- Opening Delimiter -

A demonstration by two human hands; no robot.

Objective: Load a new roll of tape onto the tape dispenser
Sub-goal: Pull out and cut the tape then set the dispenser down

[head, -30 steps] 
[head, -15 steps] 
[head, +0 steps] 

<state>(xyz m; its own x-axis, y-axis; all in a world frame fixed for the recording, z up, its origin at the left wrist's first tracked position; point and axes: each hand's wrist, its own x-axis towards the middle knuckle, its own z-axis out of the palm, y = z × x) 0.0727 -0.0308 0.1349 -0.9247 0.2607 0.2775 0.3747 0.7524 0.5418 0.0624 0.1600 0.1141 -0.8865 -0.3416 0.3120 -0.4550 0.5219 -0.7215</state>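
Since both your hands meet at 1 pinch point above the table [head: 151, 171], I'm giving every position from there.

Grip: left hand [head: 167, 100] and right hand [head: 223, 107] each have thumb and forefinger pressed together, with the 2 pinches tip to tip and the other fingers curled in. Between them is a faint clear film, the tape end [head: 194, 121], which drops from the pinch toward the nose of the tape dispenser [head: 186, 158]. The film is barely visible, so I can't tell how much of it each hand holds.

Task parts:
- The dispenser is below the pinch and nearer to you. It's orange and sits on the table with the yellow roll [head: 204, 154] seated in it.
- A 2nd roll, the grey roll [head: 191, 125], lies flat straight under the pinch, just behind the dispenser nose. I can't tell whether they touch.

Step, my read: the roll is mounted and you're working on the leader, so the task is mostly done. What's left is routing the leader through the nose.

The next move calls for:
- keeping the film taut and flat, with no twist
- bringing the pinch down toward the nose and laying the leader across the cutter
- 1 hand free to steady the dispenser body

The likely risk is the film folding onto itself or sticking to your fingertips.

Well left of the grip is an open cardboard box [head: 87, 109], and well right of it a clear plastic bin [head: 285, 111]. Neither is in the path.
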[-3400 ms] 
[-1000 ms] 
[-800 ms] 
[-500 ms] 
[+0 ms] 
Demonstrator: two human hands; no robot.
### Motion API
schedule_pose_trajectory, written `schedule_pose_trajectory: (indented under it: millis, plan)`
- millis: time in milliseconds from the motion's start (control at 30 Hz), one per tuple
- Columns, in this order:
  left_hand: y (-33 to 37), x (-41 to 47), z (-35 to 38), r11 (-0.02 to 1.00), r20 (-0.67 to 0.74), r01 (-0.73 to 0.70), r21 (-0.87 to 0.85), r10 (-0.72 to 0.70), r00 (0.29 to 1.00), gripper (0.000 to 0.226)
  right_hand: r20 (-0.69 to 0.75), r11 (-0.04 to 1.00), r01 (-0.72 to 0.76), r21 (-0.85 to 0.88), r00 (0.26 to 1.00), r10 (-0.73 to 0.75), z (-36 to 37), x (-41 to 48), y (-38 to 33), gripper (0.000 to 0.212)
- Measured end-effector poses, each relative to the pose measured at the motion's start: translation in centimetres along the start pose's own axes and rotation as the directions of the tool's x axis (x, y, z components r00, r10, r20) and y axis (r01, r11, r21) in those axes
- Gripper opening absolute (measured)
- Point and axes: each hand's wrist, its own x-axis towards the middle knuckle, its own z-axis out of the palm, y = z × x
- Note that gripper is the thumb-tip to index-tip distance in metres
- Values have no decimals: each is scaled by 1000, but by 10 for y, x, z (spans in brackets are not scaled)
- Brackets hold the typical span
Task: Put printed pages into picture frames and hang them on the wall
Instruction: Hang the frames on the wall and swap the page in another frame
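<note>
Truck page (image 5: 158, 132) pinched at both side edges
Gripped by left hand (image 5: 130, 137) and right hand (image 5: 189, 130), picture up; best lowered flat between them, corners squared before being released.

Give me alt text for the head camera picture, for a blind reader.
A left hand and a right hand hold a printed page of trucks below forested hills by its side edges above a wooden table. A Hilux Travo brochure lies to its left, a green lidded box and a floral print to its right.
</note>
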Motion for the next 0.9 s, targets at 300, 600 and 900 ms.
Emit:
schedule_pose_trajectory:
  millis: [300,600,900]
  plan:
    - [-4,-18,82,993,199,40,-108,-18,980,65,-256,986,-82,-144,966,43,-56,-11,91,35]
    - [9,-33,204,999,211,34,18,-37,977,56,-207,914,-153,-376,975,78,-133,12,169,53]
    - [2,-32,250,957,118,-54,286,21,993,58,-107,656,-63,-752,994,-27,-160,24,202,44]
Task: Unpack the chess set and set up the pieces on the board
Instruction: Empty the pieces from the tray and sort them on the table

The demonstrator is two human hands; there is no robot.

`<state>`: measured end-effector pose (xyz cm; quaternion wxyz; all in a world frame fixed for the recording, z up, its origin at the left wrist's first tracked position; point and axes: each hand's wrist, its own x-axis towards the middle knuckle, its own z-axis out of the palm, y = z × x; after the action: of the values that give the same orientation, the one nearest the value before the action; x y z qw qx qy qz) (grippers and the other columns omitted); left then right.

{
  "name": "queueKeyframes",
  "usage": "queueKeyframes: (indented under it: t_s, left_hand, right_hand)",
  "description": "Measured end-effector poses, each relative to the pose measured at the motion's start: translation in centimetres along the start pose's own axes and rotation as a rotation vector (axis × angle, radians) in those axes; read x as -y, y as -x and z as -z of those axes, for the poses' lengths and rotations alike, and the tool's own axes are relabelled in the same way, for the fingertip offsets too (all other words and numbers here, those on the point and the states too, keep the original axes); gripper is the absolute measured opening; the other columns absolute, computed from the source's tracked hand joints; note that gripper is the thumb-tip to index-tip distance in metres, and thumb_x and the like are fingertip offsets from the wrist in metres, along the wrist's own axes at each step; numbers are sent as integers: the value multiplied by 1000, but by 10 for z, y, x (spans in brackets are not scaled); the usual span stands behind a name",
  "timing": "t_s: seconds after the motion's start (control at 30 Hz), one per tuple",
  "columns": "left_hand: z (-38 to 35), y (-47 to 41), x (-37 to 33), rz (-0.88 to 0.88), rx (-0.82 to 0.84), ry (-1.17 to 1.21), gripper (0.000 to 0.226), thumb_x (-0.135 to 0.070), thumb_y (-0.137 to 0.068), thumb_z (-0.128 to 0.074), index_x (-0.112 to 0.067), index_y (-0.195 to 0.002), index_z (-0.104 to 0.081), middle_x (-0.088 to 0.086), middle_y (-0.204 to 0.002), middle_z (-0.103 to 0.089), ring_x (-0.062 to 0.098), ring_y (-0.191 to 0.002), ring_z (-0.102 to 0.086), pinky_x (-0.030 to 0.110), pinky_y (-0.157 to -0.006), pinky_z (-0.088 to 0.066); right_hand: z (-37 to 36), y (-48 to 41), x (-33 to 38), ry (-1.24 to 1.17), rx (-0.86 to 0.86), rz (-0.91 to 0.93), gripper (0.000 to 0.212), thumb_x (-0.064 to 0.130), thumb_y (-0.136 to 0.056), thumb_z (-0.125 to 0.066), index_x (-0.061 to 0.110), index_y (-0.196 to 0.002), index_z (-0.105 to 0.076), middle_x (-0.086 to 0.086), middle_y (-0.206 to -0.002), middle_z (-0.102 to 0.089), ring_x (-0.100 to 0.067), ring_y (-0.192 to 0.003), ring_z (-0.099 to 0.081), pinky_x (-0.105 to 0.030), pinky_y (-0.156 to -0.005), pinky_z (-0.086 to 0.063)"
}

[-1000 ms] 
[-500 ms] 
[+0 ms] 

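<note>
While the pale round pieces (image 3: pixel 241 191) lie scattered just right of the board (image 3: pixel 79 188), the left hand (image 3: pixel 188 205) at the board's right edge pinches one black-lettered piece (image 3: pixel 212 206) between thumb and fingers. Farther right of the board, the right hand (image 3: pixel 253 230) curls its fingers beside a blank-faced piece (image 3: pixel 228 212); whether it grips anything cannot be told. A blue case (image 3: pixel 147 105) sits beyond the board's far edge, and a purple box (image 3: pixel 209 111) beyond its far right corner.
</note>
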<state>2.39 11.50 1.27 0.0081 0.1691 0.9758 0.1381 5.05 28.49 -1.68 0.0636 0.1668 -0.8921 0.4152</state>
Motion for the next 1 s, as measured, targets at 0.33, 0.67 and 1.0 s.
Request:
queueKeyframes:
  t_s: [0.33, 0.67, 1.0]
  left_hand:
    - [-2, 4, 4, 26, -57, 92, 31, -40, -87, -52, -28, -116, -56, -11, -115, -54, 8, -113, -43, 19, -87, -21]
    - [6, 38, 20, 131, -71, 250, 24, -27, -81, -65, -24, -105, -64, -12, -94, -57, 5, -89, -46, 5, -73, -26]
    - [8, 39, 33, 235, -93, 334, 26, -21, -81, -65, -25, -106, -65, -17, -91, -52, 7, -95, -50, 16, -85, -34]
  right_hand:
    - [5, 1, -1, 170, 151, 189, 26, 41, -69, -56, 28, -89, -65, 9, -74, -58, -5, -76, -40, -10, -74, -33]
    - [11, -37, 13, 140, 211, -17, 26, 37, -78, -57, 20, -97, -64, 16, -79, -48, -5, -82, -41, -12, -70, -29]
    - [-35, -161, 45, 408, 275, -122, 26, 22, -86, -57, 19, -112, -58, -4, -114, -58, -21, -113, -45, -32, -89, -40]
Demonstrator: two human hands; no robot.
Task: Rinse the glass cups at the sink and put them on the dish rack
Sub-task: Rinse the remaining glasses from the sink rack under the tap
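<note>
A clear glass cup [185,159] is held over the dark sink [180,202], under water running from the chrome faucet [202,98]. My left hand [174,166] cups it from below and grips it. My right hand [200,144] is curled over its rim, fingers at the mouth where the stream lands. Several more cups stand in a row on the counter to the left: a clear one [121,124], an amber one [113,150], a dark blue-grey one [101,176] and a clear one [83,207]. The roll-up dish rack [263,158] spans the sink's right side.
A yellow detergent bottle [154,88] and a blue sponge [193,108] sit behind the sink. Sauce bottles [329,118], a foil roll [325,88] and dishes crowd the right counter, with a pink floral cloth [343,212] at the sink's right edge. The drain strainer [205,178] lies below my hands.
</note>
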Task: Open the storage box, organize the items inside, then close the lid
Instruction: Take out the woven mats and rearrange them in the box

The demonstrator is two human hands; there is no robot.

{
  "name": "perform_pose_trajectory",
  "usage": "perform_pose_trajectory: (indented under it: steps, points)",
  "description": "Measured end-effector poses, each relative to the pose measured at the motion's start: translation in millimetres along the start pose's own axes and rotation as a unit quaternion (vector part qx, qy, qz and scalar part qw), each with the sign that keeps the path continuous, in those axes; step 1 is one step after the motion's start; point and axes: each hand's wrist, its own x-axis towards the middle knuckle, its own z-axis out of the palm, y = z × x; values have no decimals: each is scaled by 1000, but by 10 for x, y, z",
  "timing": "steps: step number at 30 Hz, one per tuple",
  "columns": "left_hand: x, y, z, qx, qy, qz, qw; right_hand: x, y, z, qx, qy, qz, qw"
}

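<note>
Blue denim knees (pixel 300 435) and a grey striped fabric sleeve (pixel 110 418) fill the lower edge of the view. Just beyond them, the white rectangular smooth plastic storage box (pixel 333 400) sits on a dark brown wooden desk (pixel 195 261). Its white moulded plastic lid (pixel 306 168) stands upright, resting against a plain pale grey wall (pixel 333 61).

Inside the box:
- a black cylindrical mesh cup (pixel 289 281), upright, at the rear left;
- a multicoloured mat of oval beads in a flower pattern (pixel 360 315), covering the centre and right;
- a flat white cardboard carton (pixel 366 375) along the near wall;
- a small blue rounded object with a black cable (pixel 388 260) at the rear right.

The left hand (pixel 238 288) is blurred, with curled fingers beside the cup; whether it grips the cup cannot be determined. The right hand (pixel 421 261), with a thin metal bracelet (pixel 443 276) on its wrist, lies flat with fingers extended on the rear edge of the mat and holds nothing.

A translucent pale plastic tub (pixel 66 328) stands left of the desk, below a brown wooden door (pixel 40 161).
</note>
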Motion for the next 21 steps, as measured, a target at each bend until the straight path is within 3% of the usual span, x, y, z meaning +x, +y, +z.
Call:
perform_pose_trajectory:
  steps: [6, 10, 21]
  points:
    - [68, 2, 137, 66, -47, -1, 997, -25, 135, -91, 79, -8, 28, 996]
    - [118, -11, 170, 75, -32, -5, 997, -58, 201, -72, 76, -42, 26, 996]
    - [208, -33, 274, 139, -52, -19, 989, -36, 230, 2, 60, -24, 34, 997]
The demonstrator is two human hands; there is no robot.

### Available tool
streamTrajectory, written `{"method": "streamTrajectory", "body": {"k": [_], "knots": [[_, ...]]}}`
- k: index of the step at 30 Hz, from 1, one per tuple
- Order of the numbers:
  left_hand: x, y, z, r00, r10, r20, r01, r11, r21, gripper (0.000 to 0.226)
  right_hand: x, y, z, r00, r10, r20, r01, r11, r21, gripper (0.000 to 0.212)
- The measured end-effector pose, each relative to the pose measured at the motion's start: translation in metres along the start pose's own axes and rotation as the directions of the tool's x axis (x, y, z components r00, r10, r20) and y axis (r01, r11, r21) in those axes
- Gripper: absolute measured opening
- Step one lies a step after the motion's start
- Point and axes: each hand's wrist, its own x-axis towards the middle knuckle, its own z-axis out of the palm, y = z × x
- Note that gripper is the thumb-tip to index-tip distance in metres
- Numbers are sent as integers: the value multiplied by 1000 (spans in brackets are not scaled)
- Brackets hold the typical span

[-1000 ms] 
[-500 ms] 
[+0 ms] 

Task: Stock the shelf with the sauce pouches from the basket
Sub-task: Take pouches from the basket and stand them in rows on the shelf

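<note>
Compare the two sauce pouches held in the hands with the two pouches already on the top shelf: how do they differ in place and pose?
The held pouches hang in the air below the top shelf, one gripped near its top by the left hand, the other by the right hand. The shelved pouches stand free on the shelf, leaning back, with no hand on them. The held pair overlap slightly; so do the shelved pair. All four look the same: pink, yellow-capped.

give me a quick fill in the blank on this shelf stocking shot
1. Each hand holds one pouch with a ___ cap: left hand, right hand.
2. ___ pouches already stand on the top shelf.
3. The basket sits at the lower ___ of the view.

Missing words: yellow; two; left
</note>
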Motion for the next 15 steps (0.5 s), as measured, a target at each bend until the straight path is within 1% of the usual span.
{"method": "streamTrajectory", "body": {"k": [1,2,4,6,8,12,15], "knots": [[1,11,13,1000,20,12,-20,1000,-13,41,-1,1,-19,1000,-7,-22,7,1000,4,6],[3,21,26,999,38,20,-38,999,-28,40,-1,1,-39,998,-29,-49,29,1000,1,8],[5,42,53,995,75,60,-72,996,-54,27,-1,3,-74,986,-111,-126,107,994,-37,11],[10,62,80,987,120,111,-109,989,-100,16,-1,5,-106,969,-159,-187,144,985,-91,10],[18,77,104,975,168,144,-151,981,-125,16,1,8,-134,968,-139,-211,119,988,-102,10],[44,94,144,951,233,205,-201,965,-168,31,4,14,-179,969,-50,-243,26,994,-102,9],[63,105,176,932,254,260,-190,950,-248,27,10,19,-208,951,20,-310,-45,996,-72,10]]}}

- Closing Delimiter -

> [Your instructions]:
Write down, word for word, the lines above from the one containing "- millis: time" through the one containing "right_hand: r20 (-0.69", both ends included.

> [Solution to this exercise]:
- millis: time in milliseconds from the motion's start (control at 30 Hz), one per tuple
- Columns, in this order:
  left_hand: y (-33 to 37), x (-41 to 47), z (-35 to 38), r11 (-0.02 to 1.00), r20 (-0.67 to 0.74), r01 (-0.73 to 0.70), r21 (-0.87 to 0.85), r10 (-0.72 to 0.70), r00 (0.29 to 1.00), gripper (0.000 to 0.226)
  right_hand: r20 (-0.69 to 0.75), r11 (-0.04 to 1.00), r01 (-0.72 to 0.76), r21 (-0.85 to 0.88), r00 (0.26 to 1.00), r10 (-0.73 to 0.75), z (-36 to 37), x (-41 to 48), y (-38 to 33), gripper (0.000 to 0.212)

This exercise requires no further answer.